Потом они познакомились поближе, она их навещала все время. Я не знал ничего, думал, у них в тот день все и кончилось, а видишь, как все обернулось?

Ну а теперь главное. Жить они собираются, естественно, у него, так что позволь предложить тебе нашу, с позволения сказать, более чем скромную, обитель. — Последние слова Сергей пробормотал заплетающимся языком неразборчивой скороговоркой, бросил взгляд на Марину и замолчал.

Марина сидела, поставив ноги на перекладину табуретки, уткнув подбородок в колени, светлые глаза ее потемнели, и она долго ничего не говорила.

— Сережа, — сказала она наконец, — это все не так просто.

— Да что тут сложного? Сама говорила, не можем жить вместе просто потому, что нам негде! Я терпел этот бардак, потому что был не в силах ничего предложить. Представляешь, чего мне стоило оставлять тебя ежедневно в доме, где из трех постоянно ошивающихся мужиков с одним ты точно была близка, а с двумя другими — наверное? — Он задохнулся.

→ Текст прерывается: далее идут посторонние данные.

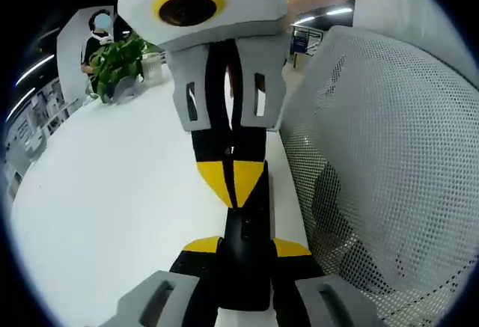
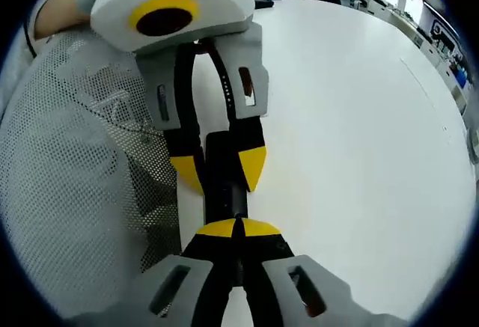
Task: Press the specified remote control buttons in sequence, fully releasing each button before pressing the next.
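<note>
Both grippers wear the same kit: the left gripper (image 1: 245, 251) has pale grey slotted jaw arms, black links and yellow tips. The right gripper (image 2: 238, 231) matches, and at upper left each rival carries a grey housing ringed yellow.

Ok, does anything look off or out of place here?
Nothing stands out. The left gripper clamps the black remote, the right gripper has its shut tips on the remote, and the white table shows no spill or damage.

Remote (image 1: 245, 256) on table (image 1: 112, 207) edge, mesh chair (image 1: 389, 177) beside, plant (image 1: 120, 61) behind
</note>
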Demonstrator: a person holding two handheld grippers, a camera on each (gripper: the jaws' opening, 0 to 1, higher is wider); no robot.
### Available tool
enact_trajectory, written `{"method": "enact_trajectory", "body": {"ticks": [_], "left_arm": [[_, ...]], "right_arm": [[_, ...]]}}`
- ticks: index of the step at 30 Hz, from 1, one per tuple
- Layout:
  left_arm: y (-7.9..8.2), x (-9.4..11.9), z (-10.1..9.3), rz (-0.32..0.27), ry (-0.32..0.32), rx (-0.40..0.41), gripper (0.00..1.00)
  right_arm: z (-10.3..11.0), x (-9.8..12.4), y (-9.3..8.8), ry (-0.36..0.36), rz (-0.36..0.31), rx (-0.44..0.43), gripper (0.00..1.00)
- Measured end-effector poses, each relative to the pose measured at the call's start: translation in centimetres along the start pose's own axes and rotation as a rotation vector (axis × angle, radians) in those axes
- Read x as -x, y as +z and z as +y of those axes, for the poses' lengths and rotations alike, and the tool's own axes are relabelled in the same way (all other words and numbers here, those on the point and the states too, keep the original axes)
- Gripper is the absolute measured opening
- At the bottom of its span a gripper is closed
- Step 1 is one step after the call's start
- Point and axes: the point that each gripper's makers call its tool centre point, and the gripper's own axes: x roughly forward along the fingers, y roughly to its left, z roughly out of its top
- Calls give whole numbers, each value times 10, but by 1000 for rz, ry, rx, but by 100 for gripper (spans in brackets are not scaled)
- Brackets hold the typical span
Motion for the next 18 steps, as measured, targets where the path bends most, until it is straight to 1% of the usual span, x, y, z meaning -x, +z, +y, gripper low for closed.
{"method": "enact_trajectory", "body": {"ticks": [1, 3, 4, 7, 9, 11, 12, 13, 15, 16, 17, 18], "left_arm": [[0, 0, 0, 0, -1, -2, 24], [0, 0, 0, -3, 0, -3, 24], [0, 0, 0, -4, 0, -6, 24], [0, -1, 0, 0, 1, -10, 24], [0, -1, 0, 1, 1, -10, 24], [0, -1, 0, 3, 1, -8, 24], [0, -1, 0, 3, 2, -9, 24], [0, -1, 0, 2, 2, -9, 24], [0, -1, 0, -1, 0, -6, 24], [0, 0, 0, -2, 0, -7, 24], [0, 0, 0, -1, 1, -8, 24], [0, 0, 0, 0, 0, -10, 24]], "right_arm": [[-1, -1, 2, -2, 1, 0, 0], [-1, -1, 2, 4, 24, -2, 0], [-1, -1, 2, 6, 39, 13, 0], [-3, -2, 1, 2, 53, -2, 0], [-4, -1, 1, -5, 44, -25, 0], [-7, -2, 2, -31, 14, -44, 0], [-6, -1, 1, -34, 17, -41, 0], [-6, -1, 2, -61, -1, -16, 0], [-5, 0, 1, -87, -19, -16, 0], [-3, 0, 2, -90, -33, -34, 0], [1, 1, 2, -75, -40, -42, 0], [3, 2, 1, -75, -39, -69, 0]]}}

— Да, Сереженька, ты прав. Это все ужасно. Ну что ж… — произнесла Марина, стараясь говорить как можно решительнее, хотя губы у нее и дрожали. — Давай расстанемся?

— Ты соображаешь, что говоришь?

— А что мне сказать? Что я могу сказать, когда ты не даешь мне даже подумать? Требуешь, чтобы я немедленно собирала вещички! А у меня двое детей, кто там мне будет с ними помогать? Ты, может быть? Так ты весь день в институте.

— Ну, Марина, я каждый день буду приходить домой, пусть даже только вечером. Справимся как-нибудь, как-то люди справляются, когда у них рождается двойня! На худой конец, мама моя поможет, она воспитательница.

— Маму твою я к своим детям на пушечный выстрел не подпущу! — немедленно вскинулась Марина. — К тому же сейчас лето, а здесь дача. И лес. Летом здесь детям наверняка лучше, чем в городе.

— Но, Марина, лето ведь когда-нибудь кончится!